Como mencionamos, a pandemia atrapalhou o cronograma das gravações da bateria, mas as dificuldades não se limitaram a apenas isso. Com o fechamento de estúdios em nossa cidade, nós tivemos que fazer alguns poucos overdubs em nossos estúdios caseiros. A pandemia também afetou diretamente a mixagem. Como nós não nos sentíamos seguros em estar no estúdio presencialmente, nós acabamos iniciando o processo com um engenheiro de som local (não creditado no disco) e podemos dizer que tivemos problemas de todas as ordens com ele. Por conta disso, rompemos o contrato com ele e buscamos alternativas. A primeira opção foi um engenheiro de som nos Estados Unidos. Embora o trabalho dele fosse excepcional, a expertise dele não se adaptou bem à estética que nós procurávamos. Em seguida, mandamos o disco para Jørgen, o engenheiro responsável pela gravação da bateria de Torstein, que fez um excelente trabalho ao conseguir traduzir o som que a banda queria expressar com as músicas. Se tivéssemos mais experiência com produção musical, nós teríamos procurado Jørgen já no início e economizado bastante tempo e paciência.

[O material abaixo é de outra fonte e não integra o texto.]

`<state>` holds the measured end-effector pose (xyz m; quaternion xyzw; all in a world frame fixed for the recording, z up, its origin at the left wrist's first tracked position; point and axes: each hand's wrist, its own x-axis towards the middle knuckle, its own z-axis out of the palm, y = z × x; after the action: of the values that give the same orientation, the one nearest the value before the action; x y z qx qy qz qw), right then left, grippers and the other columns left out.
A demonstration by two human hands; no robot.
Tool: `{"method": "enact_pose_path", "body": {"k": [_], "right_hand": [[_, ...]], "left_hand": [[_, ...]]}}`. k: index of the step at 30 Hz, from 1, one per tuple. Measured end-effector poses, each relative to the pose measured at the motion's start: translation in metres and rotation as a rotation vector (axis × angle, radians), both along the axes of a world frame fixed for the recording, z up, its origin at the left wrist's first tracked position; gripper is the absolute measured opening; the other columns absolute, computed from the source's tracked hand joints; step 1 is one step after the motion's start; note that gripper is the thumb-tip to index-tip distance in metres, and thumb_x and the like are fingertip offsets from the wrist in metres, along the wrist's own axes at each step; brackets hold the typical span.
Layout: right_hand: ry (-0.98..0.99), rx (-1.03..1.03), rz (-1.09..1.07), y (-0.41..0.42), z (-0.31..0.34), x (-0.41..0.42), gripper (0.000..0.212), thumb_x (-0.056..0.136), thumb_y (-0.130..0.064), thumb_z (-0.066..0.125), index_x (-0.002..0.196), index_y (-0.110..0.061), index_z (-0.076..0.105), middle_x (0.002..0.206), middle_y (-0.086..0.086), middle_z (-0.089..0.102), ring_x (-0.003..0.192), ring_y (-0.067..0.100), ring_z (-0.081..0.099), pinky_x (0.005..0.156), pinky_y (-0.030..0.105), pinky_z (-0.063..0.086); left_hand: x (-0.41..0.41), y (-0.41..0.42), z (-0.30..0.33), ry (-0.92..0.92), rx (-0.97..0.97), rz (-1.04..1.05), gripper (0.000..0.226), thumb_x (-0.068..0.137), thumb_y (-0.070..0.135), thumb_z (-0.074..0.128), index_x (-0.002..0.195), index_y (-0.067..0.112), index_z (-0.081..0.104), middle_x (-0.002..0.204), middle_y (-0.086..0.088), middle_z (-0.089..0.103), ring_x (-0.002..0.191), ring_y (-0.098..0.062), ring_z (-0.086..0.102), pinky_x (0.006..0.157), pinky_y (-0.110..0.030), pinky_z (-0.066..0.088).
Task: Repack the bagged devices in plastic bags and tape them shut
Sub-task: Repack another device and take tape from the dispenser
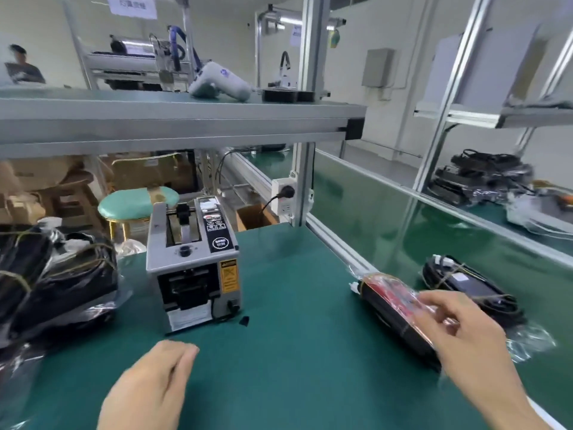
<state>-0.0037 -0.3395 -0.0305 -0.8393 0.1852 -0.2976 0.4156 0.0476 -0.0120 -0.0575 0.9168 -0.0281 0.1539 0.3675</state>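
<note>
Green matting [294,305] covered your bench. Your right hand [459,324] lay with loose fingers on the bagged device [390,302] at the bench's right edge; your left hand [155,386] hovered relaxed. Taping at the dispenser [193,259] probably came next.

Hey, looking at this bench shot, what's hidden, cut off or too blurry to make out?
Head view only:
- Right hand: motion blur; grip on the bagged device unclear.
- That device's near end: hidden behind the hand.
- Pile of bagged devices: cut by the left edge, so the count is unknown.
- Tape dispenser: labels too small to read.
- Paper sign: cut by the top edge and blurred.
</note>
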Motion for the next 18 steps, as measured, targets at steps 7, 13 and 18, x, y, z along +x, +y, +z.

Vocês tem algum plano de fazer shows ou turnês com a mesma formação que gravou o disco?
Planejamos fazer turnê sim, mas acreditamos que em shows no Brasil não conseguiríamos contar com a participação de Torstein ou Benjamin. Em uma eventual turnê europeia, faremos de tudo para trazer o sax de Benjamin e juntar as forças de Nichollas e Torstein no palco.

Além do lyric video de “Bacia das Almas”, vocês têm mais algum material relacionado ao “Holoceno” em mente para lançar?
Temos, mas não daremos spoilers agora.

E quais são os próximos planos da Papangu?
Bem, temos algumas composições que ficaram fora de “Holoceno” pois não casavam com a estética e a narrativa do disco. Essas composições já tinham um conceito maior em mente e estão aos poucos se somando a outras idéias, e já vislumbramos a espinha dorsal do próximo disco. A gente não quer que o galo cante antes do amanhecer, mas já deixamos claro que pretendemos fazer algumas coisas diferentes no próximo álbum. A ideia é gravar a maior parte dos instrumentos ao vivo no estúdio e usar boa parte do tempo para experimentar coisas novas que possam incrementar as músicas. Também pensamos em trazer a participação de um produtor experiente que vai poder nos oferecer um norte mais claro, respeitando a nossa visão artística.